Speaking on behalf of Megabus, Dale Moser, president, Coach USA, stated: “Coach USA, parent company of Megabus.com, supports the efforts to enforce compliance of the federal and state regulations and has spent millions on driver hiring, training and on equipping are coaches to make them some of the safest motorcoaches in the industry.”
Pantuso says the ABA remains on call to help solve the problem with the illegal companies, citing specific points of agreement in the study.
- The NTSB and ABA support a higher entry fee than the current $300 for a company to apply to the Department of Transportation to obtain a DOT license to carry people.
- The NTSB report points out critical problems exist with some companies and its drivers not being able to master the requirement to speak or read English. This is an issue the ABA has addressed on many occasions to FMCSA and in the media.
- The NTSB report says driver fatigue is a contributing factor in many accidents and a continuing safety concern. This issue is being addressed by the ABA’s Bus Industry Safety Council (BISC) and research is being done by the FMCSA by one of the country’s leading human performance/sleep experts to address ways the government, motorcoach companies and drivers can improve significantly in this area.
- Among those areas where the FMCSA can do better: the ABA believes more emphasis needs to be placed on inspecting motorcoaches in facilities at their point of origin or the destination.
- Vehicle inspectors should place a top priority on inspecting motorcoaches rather than commercial trucks. While commercial products, such as food, are important, people deserve a higher priority.
- The NTSB report indicates the FMCSA’s own database needs a thorough review and updating.
The issues the NTSB addressed – driver fatigue, reincarnated carriers, the FMCSA’s database problems, the lack of inspectors dedicated specifically to motorcoach companies, states with weak compliance and oversight and drivers who don’t speak or read English to an acceptable level – are all ones the ABA has addressed at one time or another during the last several years as the trade association for the motorcoach industry and as a leading safety advocate.

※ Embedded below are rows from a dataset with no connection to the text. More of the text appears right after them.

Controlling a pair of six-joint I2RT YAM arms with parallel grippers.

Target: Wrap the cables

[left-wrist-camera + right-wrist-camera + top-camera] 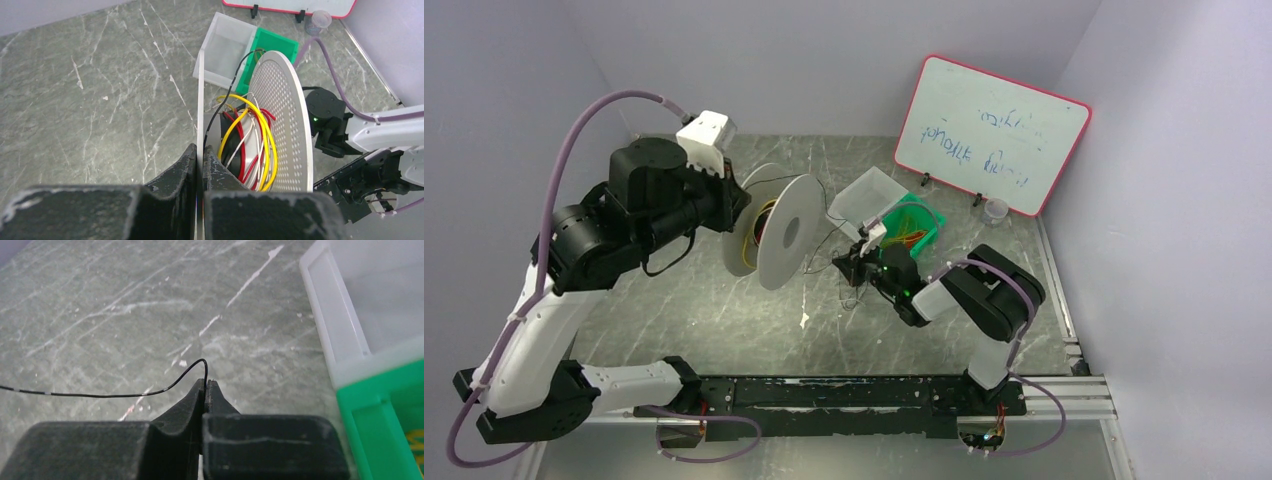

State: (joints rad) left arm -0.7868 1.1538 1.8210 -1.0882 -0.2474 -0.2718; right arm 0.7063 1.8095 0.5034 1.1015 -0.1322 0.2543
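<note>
Grey marbled table [724, 330] fills the floor of a pale-walled booth, with a red-rimmed whiteboard [994, 135] propped at the upper right of the overhead view. At centre-left of that view the left gripper [202, 155] holds a white spool [786, 232] on edge, its fingers clamped on the rim of the thin solid flange.

To the right of the spool a white bin [869, 200] sits touching a green bin [919, 225]. The right gripper [205, 385] hangs just below them, low over the table. Its fingers are pressed together, pinching the end of a black cable [125, 394].

The cables [250, 140] are thin, limp strands. Yellow, red and white ones loop loosely round the spool's core between the two flanges. A tangle of coloured strands [914, 232] lies in the green bin.

Only the left wrist view shows the wound loops and the holes dotting the far flange. Only the right wrist view shows the pinch itself, the black cable curling up out of the fingertips and trailing off to the left edge. From above it is barely a hairline.

A small clear cup [996, 209] stands under the whiteboard.
</note>
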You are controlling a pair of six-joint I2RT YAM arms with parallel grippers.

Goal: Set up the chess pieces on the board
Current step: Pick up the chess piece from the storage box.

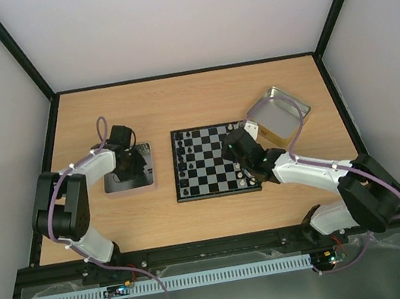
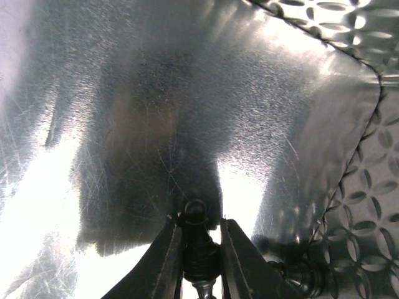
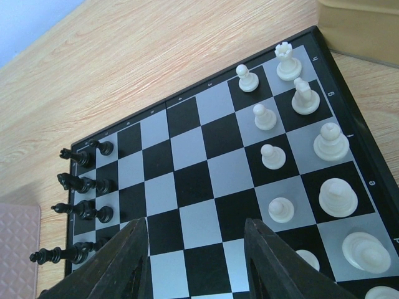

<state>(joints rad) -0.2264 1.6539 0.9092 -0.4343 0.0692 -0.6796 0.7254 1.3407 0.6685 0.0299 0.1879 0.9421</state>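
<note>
One black chess piece (image 2: 197, 240) is pinched between the left fingers (image 2: 167, 255), which press on its sides. They hold it over the scratched, shiny floor of a metal tray (image 1: 144, 182) that lies toward the left edge of the bench (image 1: 166, 220). A second dark piece (image 2: 299, 277) lies just beside them at the foot of the tray's wall.

The board (image 1: 214, 164) sits flat around the middle of the bench, a little nearer its right edge. Along the board's left side stand more black chess pieces (image 3: 81, 187) in two files, and pale pieces (image 3: 274, 156) fill its right side.

The right fingers (image 3: 121, 265) hover spread apart above the board's right half, with nothing between them. Another metal tin (image 1: 279, 109), gold inside, rests tilted just beside the board's far right corner, toward the bench's right edge.
</note>
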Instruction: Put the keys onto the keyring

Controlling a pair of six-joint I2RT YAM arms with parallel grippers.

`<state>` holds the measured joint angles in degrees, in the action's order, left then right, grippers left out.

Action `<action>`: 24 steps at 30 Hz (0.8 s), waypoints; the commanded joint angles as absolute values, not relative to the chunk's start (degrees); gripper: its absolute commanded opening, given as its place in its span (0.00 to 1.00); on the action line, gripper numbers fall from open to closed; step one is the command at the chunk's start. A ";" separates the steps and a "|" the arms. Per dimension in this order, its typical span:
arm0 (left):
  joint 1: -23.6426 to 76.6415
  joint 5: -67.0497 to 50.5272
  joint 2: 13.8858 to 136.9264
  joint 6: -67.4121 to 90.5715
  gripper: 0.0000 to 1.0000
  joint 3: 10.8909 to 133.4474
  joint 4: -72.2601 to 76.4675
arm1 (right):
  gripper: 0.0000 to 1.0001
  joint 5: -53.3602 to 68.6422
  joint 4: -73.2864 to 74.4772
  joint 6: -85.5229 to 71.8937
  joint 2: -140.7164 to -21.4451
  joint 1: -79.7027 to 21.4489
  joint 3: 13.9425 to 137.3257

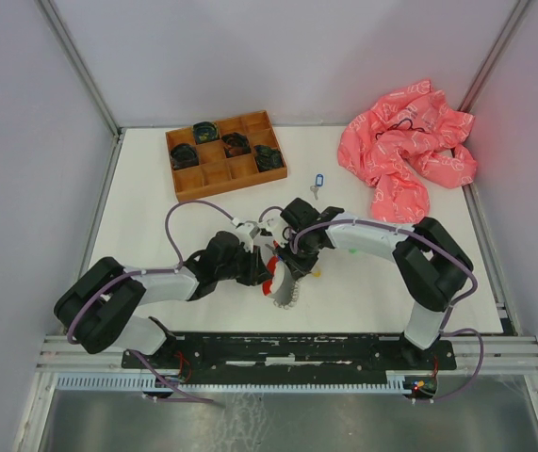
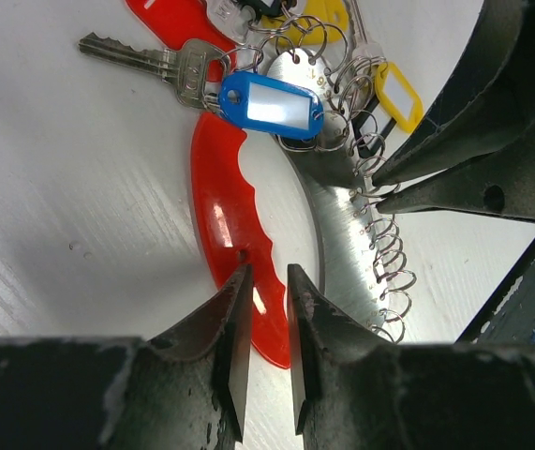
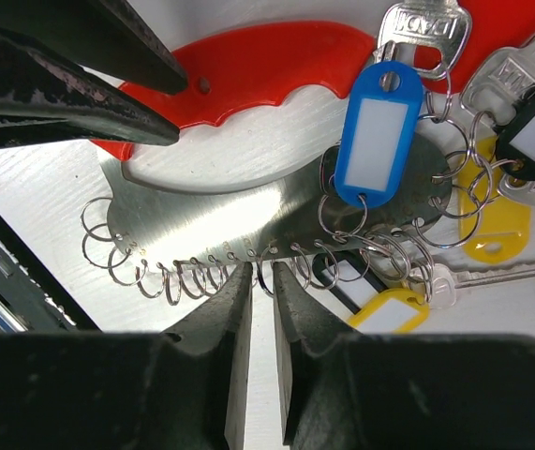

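The keyring is a silvery crescent plate (image 3: 248,211) with a red plastic handle (image 2: 225,216) and many small wire rings along its edge; it lies between the arms (image 1: 285,294). A key with a blue tag (image 2: 272,103) hangs on it, as do keys with yellow tags (image 3: 384,309). My left gripper (image 2: 268,274) is shut across the red handle near its tip. My right gripper (image 3: 263,274) is closed on one small ring at the plate's edge. A loose key with a blue tag (image 1: 317,181) lies farther back on the table.
A wooden compartment tray (image 1: 226,155) with dark items stands at the back left. A crumpled pink cloth (image 1: 405,146) lies at the back right. Grey walls enclose the table on three sides.
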<state>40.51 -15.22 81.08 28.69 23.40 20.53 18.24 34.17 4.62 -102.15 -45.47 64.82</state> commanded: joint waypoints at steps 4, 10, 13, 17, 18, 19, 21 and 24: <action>40.91 -15.64 81.39 29.09 0.28 23.15 22.41 | 0.21 17.54 33.60 5.00 -103.42 -45.79 67.67; 40.93 -15.82 81.71 29.06 0.28 23.24 22.41 | 0.19 16.55 33.39 5.00 -103.92 -45.88 67.60; 40.90 -15.82 81.80 29.09 0.28 23.22 22.48 | 0.17 16.03 33.42 5.01 -104.17 -45.88 67.48; 40.90 -15.95 81.63 28.98 0.28 23.21 22.58 | 0.11 15.73 33.40 5.10 -103.86 -45.92 67.49; 40.94 -15.98 81.52 29.00 0.28 23.09 22.74 | 0.09 15.73 33.48 5.17 -103.81 -45.88 67.45; 40.96 -16.05 81.51 28.98 0.28 23.00 22.83 | 0.07 15.63 33.42 5.26 -103.76 -45.88 67.36; 40.89 -16.21 81.39 29.08 0.28 22.95 23.25 | 0.01 15.48 33.02 5.35 -103.32 -45.88 66.95; 40.91 -16.35 80.70 29.61 0.28 21.96 25.26 | 0.01 15.47 32.56 5.60 -101.95 -45.88 66.59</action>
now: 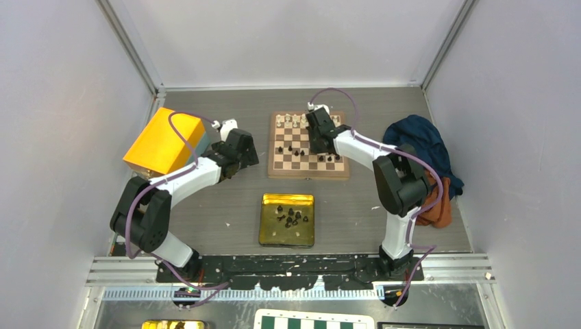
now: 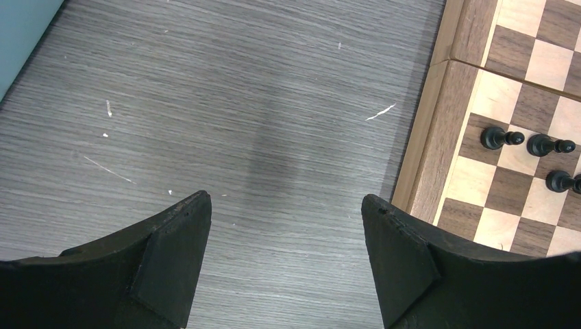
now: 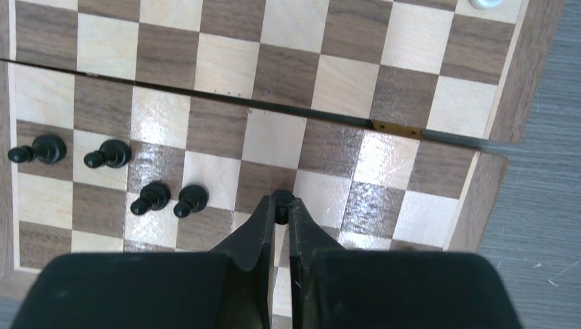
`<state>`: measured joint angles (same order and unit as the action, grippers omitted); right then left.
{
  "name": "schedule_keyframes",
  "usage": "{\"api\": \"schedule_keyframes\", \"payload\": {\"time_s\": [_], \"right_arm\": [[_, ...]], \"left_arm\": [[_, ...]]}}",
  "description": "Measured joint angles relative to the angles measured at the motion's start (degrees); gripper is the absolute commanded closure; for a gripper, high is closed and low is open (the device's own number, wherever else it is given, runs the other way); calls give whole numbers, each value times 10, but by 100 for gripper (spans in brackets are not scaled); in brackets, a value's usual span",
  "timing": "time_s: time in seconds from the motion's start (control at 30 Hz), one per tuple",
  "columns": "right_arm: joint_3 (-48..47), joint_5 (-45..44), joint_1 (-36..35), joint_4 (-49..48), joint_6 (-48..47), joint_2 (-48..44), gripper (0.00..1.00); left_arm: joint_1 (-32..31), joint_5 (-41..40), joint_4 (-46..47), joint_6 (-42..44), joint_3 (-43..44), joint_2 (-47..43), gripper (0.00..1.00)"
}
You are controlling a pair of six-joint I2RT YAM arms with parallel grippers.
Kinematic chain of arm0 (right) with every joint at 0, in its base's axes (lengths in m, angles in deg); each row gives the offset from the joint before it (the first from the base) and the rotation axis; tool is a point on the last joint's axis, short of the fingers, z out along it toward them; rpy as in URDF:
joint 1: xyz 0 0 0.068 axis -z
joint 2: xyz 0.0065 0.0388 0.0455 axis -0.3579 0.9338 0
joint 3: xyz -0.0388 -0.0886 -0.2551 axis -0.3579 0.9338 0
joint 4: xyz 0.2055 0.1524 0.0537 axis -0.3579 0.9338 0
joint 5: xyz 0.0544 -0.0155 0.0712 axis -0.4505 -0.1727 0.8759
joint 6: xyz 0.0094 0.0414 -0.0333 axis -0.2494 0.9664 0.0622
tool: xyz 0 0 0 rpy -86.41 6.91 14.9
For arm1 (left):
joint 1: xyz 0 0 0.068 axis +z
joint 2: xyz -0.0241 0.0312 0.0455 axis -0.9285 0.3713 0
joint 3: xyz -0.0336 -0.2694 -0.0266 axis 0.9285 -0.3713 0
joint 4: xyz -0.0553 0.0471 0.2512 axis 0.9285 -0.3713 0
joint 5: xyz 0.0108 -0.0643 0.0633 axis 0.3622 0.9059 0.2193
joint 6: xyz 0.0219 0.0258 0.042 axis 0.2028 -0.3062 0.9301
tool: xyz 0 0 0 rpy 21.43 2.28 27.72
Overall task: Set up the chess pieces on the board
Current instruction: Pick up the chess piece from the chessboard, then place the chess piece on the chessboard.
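The wooden chessboard (image 1: 282, 169) lies at the back middle of the table, with cream-white pieces (image 1: 296, 120) along its far rows and black pieces (image 1: 331, 159) near its front. My right gripper (image 3: 281, 208) is over the board and shut on a small black chess piece (image 3: 280, 203) held at its fingertips. Several black pawns (image 3: 151, 197) stand to its left on the board (image 3: 404, 48). My left gripper (image 2: 286, 205) is open and empty above bare table, just left of the board's rim (image 2: 419, 157). More black pieces (image 1: 290, 216) lie in a yellow tray (image 1: 270, 229).
A yellow box (image 1: 163, 140) stands at the left, behind my left arm. A dark blue cloth (image 1: 419, 140) over an orange cloth (image 1: 440, 209) lies at the right. A green-and-white checkered board (image 1: 312, 321) pokes in at the bottom edge.
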<state>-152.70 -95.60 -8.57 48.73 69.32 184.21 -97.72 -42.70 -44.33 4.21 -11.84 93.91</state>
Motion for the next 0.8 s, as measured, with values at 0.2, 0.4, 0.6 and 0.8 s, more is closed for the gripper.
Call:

The ABA does agree with the NTSB that a system should be in place to inspect new bus companies before they begin transporting passengers. However, it respectfully disagrees with the NTSB on the issue of en route bus inspections.
According to the ABA, bus inspections need to be done at a company’s place of business, point of origin or maintenance facility before a passenger even gets on the motorcoach. The ABA contends this is an important safety issue for passengers, theorizing that while the inspection is being done passengers would be left along the side of the road without food, drinking water or restrooms.
While fully supporting inspections, the ABA advises compliance reviews and spot inspections in places where they do the most good. Pantuso asserts that en route inspections currently would be difficult to do because, as the NTSB report indicates, bad motor coach companies “engage in practices that make oversight difficult.”
In other words, rogue operators break the law by repainting buses, re-registering the company in a relative’s name, avoiding weight stations, having multiple DOT numbers or operating from states that have a well-known lax reputation and history when it comes to motorcoach inspections and regulation.
It is ironic and confusing that state and federal inspectors say they, in many cases, cannot find the bus companies or motorcoaches to inspect them. The passengers certainly can, and legitimate operators can point them in the right direction.